Prompt: Every entry is to be restated exactly; pictures are not part of the copy.

Collected data

######

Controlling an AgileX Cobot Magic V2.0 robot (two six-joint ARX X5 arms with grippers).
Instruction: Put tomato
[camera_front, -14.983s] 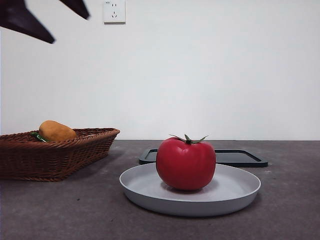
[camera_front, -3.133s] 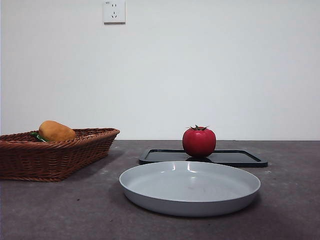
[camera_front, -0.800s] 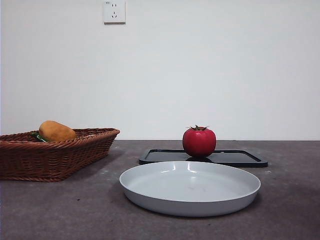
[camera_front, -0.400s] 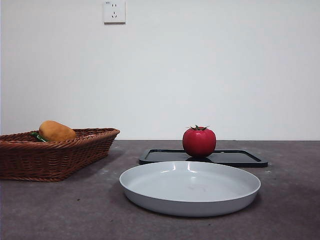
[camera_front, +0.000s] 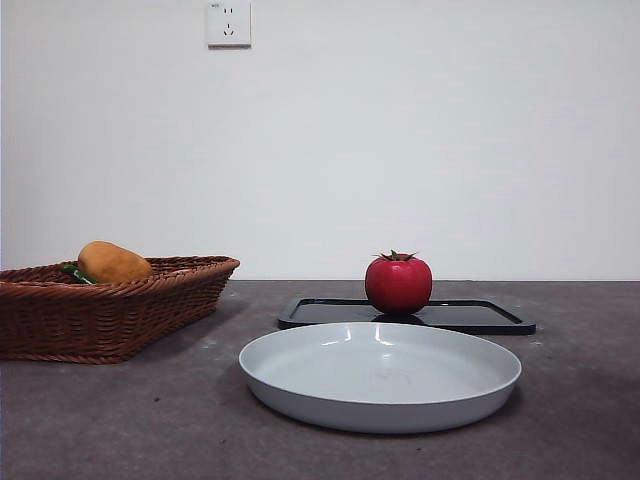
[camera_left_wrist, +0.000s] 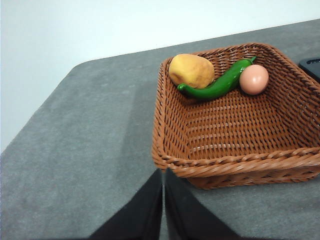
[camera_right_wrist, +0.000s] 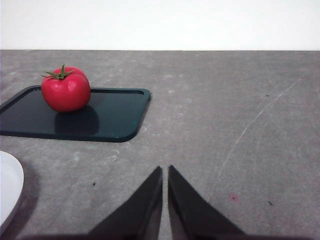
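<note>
Both pincers wait off to the sides with nothing in them: the left gripper (camera_left_wrist: 162, 200) hangs with its black jaws pressed together just short of the woven brown wicker basket (camera_left_wrist: 220, 165), and the right gripper (camera_right_wrist: 165, 197) hangs over bare grey tabletop (camera_right_wrist: 240, 100), its jaws likewise closed to a thin slit. Neither shows in the front view.

Going left to right across the front view, the basket (camera_front: 130, 310) stands at the left; inside it, the left wrist view shows an orange-brown oval potato-like piece (camera_left_wrist: 191, 70), a long green chilli pepper (camera_left_wrist: 217, 86) and a pale pink egg (camera_left_wrist: 254, 79). In the middle foreground sits a shallow round grey plate (camera_front: 300, 385), holding nothing. Behind it lies a flat, dark rectangular tray (camera_front: 480, 318), and the round glossy red tomato (camera_front: 398, 284) with its green calyx stands upright on the tray's left part.

With the tomato resting on the tray and no gripper near it, the placing looks done; I judge nothing remains.
</note>
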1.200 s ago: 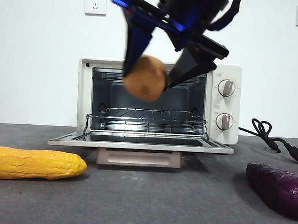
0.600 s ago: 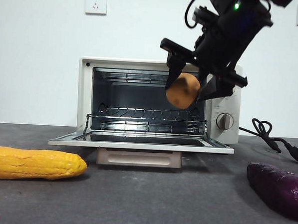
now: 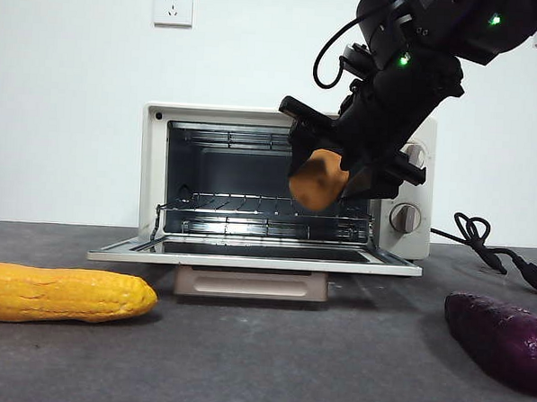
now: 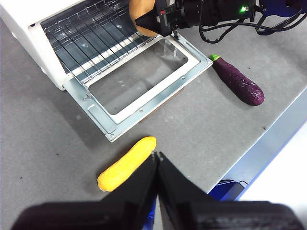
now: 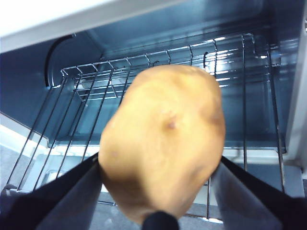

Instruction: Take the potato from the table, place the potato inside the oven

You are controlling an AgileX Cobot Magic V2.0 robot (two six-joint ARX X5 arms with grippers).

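Note:
The tan potato [image 3: 316, 180] [image 5: 163, 139] [image 4: 140, 14] hangs in my right gripper [image 3: 328, 175], whose jaws are shut on its two sides. It is held in the air at the right part of the oven's [image 3: 153, 168] open mouth, above the wire rack [image 3: 250, 205] [image 5: 86, 96] and the lowered glass door [image 3: 248, 251] [image 4: 139, 81]. My left gripper [image 4: 157, 155] is shut and empty, high above the table [image 3: 287, 355], looking down on the oven front.
A yellow corn cob [image 3: 61, 294] [image 4: 126, 163] lies on the table at the front left. A dark purple sweet potato [image 3: 504, 339] [image 4: 238, 81] lies at the front right. A black power cable [image 3: 491, 253] runs right of the oven. The table's edge [image 4: 259, 148] shows in the left wrist view.
My right gripper has carried the potato from in front of the oven's upper middle away toward the oven, rightward then lower, to the right part of the opening.

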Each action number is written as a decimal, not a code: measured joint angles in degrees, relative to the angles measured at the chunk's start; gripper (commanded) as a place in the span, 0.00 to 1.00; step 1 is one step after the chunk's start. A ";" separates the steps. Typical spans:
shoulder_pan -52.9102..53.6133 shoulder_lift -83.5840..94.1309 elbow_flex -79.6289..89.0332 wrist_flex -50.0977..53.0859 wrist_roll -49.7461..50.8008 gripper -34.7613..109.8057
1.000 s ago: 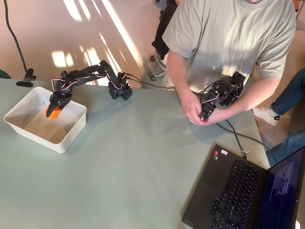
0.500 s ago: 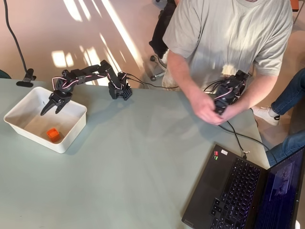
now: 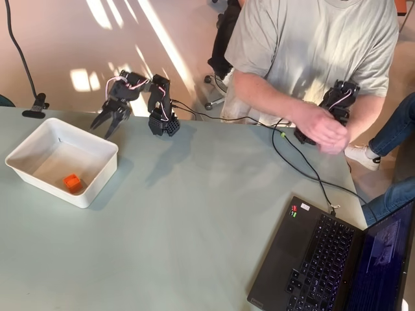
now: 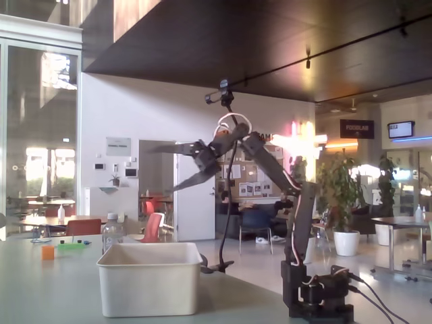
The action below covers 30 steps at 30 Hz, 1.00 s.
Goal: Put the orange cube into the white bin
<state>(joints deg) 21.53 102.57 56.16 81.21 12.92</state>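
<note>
Overhead cam looks straight down on tabletop [image 3: 194, 214]; fixed cam sits low at tabletop level, close, side-on. Both share white bin [image 3: 97, 178] [image 4: 148, 283], arm.

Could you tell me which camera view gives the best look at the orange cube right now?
The overhead view: the cube lies in plain sight on the floor of the bin, near its front wall. In the fixed view the bin is seen from the side, and its wall hides the inside, cube included.

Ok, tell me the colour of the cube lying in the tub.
Bright orange; the cube shows best in the overhead view, inside the white tub.
</note>
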 measured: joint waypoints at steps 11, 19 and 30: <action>0.26 16.08 7.12 4.31 -0.09 0.64; -2.46 36.30 38.06 -2.02 0.00 0.64; -18.28 73.39 90.53 -29.44 0.00 0.64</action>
<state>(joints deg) 3.25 175.96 146.69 51.77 12.92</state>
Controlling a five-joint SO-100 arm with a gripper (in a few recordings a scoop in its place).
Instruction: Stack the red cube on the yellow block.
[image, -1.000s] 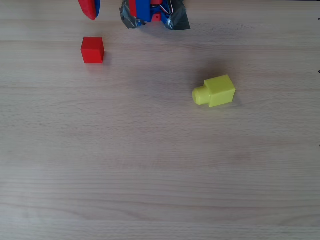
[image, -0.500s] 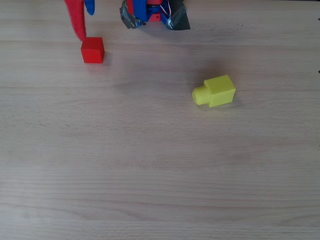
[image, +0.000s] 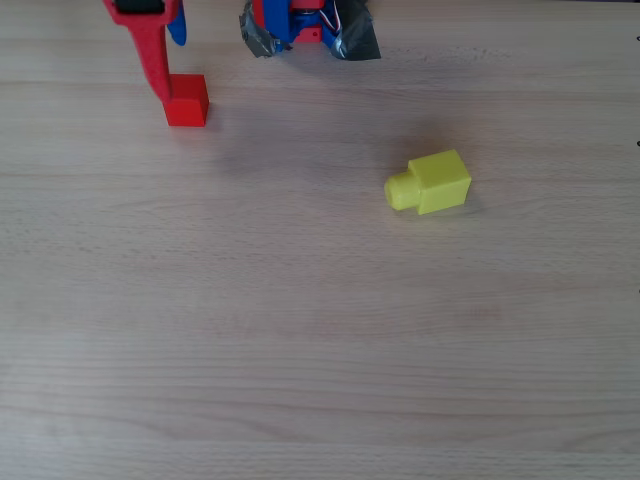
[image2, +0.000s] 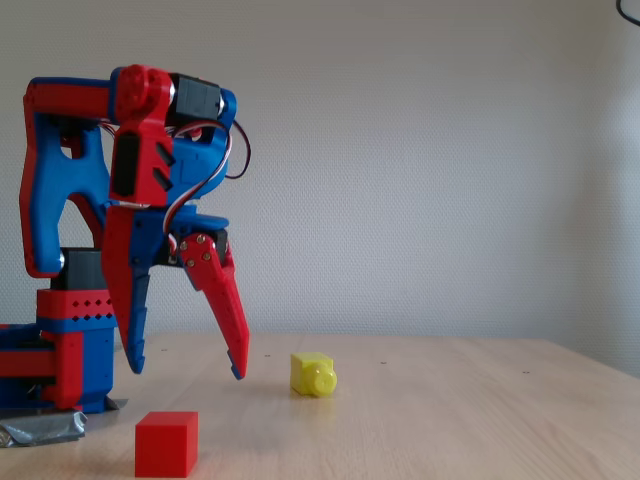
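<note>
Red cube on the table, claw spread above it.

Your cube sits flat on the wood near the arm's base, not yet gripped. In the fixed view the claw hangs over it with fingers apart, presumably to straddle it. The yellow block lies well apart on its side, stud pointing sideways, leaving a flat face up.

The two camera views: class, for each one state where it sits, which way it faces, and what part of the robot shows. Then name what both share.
Overhead view: above the table, facing straight down; the pincer and arm base at the top edge.
Fixed view: low at table height, facing sideways toward a wall; the whole arm with its open pincer.
Shared: the red cube and the yellow block.
</note>
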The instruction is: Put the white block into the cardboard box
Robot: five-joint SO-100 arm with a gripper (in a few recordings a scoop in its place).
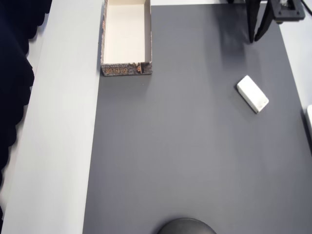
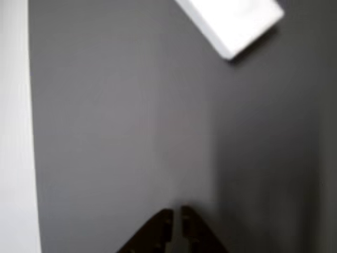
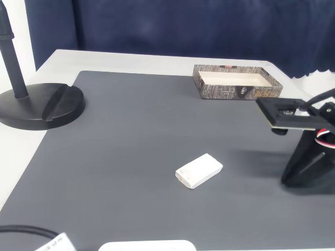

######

Result:
Controlling an AgileX Cobot Magic V2.0 robot (two six-joint ARX X5 arms with grippers).
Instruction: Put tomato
[camera_front, -14.983s] 
[camera_front, -3.133s] 
[camera_front, -0.800s] 
[camera_front, -0.400s] 
[camera_front, +0.000s] 
[camera_left_wrist, +0.000s] 
[camera_right_wrist, +0.000s] 
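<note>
Both pincers wait off to the sides with nothing in them: the left gripper (camera_left_wrist: 162, 200) hangs with its black jaws pressed together just short of the woven brown wicker basket (camera_left_wrist: 220, 165), and the right gripper (camera_right_wrist: 165, 197) hangs over bare grey tabletop (camera_right_wrist: 240, 100), its jaws likewise closed to a thin slit. Neither shows in the front view.

Going left to right across the front view, the basket (camera_front: 130, 310) stands at the left; inside it, the left wrist view shows an orange-brown oval potato-like piece (camera_left_wrist: 191, 70), a long green chilli pepper (camera_left_wrist: 217, 86) and a pale pink egg (camera_left_wrist: 254, 79). In the middle foreground sits a shallow round grey plate (camera_front: 300, 385), holding nothing. Behind it lies a flat, dark rectangular tray (camera_front: 480, 318), and the round glossy red tomato (camera_front: 398, 284) with its green calyx stands upright on the tray's left part.

With the tomato resting on the tray and no gripper near it, the placing looks done; I judge nothing remains.
</note>
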1.200 s ago: 
0.600 s ago: 
now: 
now: 
now: 

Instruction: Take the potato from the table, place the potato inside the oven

You are controlling an AgileX Cobot Magic V2.0 robot (two six-joint ARX X5 arms with grippers).

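Note:
The tan potato [image 3: 316, 180] [image 5: 163, 139] [image 4: 140, 14] hangs in my right gripper [image 3: 328, 175], whose jaws are shut on its two sides. It is held in the air at the right part of the oven's [image 3: 153, 168] open mouth, above the wire rack [image 3: 250, 205] [image 5: 86, 96] and the lowered glass door [image 3: 248, 251] [image 4: 139, 81]. My left gripper [image 4: 157, 155] is shut and empty, high above the table [image 3: 287, 355], looking down on the oven front.
A yellow corn cob [image 3: 61, 294] [image 4: 126, 163] lies on the table at the front left. A dark purple sweet potato [image 3: 504, 339] [image 4: 238, 81] lies at the front right. A black power cable [image 3: 491, 253] runs right of the oven. The table's edge [image 4: 259, 148] shows in the left wrist view.
My right gripper has carried the potato from in front of the oven's upper middle away toward the oven, rightward then lower, to the right part of the opening.
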
Each action number is written as a decimal, not a code: measured joint angles in degrees, relative to the angles measured at the chunk's start; gripper (commanded) as a place in the span, 0.00 to 1.00; step 1 is one step after the chunk's start. A ";" separates the steps. Typical spans:
shoulder_pan -52.9102..53.6133 shoulder_lift -83.5840..94.1309 elbow_flex -79.6289..89.0332 wrist_flex -50.0977..53.0859 wrist_roll -49.7461..50.8008 gripper -34.7613..109.8057
1.000 s ago: 
0.500 s ago: 
now: 
now: 
The action below covers 30 steps at 30 Hz, 1.00 s.
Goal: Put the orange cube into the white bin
<state>(joints deg) 21.53 102.57 56.16 81.21 12.92</state>
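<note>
Overhead cam looks straight down on tabletop [image 3: 194, 214]; fixed cam sits low at tabletop level, close, side-on. Both share white bin [image 3: 97, 178] [image 4: 148, 283], arm.

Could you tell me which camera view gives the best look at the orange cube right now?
The overhead view: the cube lies in plain sight on the floor of the bin, near its front wall. In the fixed view the bin is seen from the side, and its wall hides the inside, cube included.

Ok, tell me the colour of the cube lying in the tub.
Bright orange; the cube shows best in the overhead view, inside the white tub.
</note>
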 measured: joint waypoints at steps 11, 19 and 30: <action>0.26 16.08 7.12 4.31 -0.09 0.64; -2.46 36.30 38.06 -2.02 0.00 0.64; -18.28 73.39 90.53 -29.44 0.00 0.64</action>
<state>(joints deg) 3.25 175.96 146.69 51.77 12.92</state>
Controlling a five-joint SO-100 arm with a gripper (in a few recordings a scoop in its place).
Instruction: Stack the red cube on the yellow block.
[image, -1.000s] 
[image, -0.500s] 
[image, +0.000s] 
[image2, +0.000s] 
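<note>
Red cube on the table, claw spread above it.

Your cube sits flat on the wood near the arm's base, not yet gripped. In the fixed view the claw hangs over it with fingers apart, presumably to straddle it. The yellow block lies well apart on its side, stud pointing sideways, leaving a flat face up.

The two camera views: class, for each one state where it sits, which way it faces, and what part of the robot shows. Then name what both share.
Overhead view: above the table, facing straight down; the pincer and arm base at the top edge.
Fixed view: low at table height, facing sideways toward a wall; the whole arm with its open pincer.
Shared: the red cube and the yellow block.
</note>
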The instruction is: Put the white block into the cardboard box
Robot: five-joint SO-100 arm with a gripper (in a few recordings a scoop in its place).

This is the complete output for the exercise.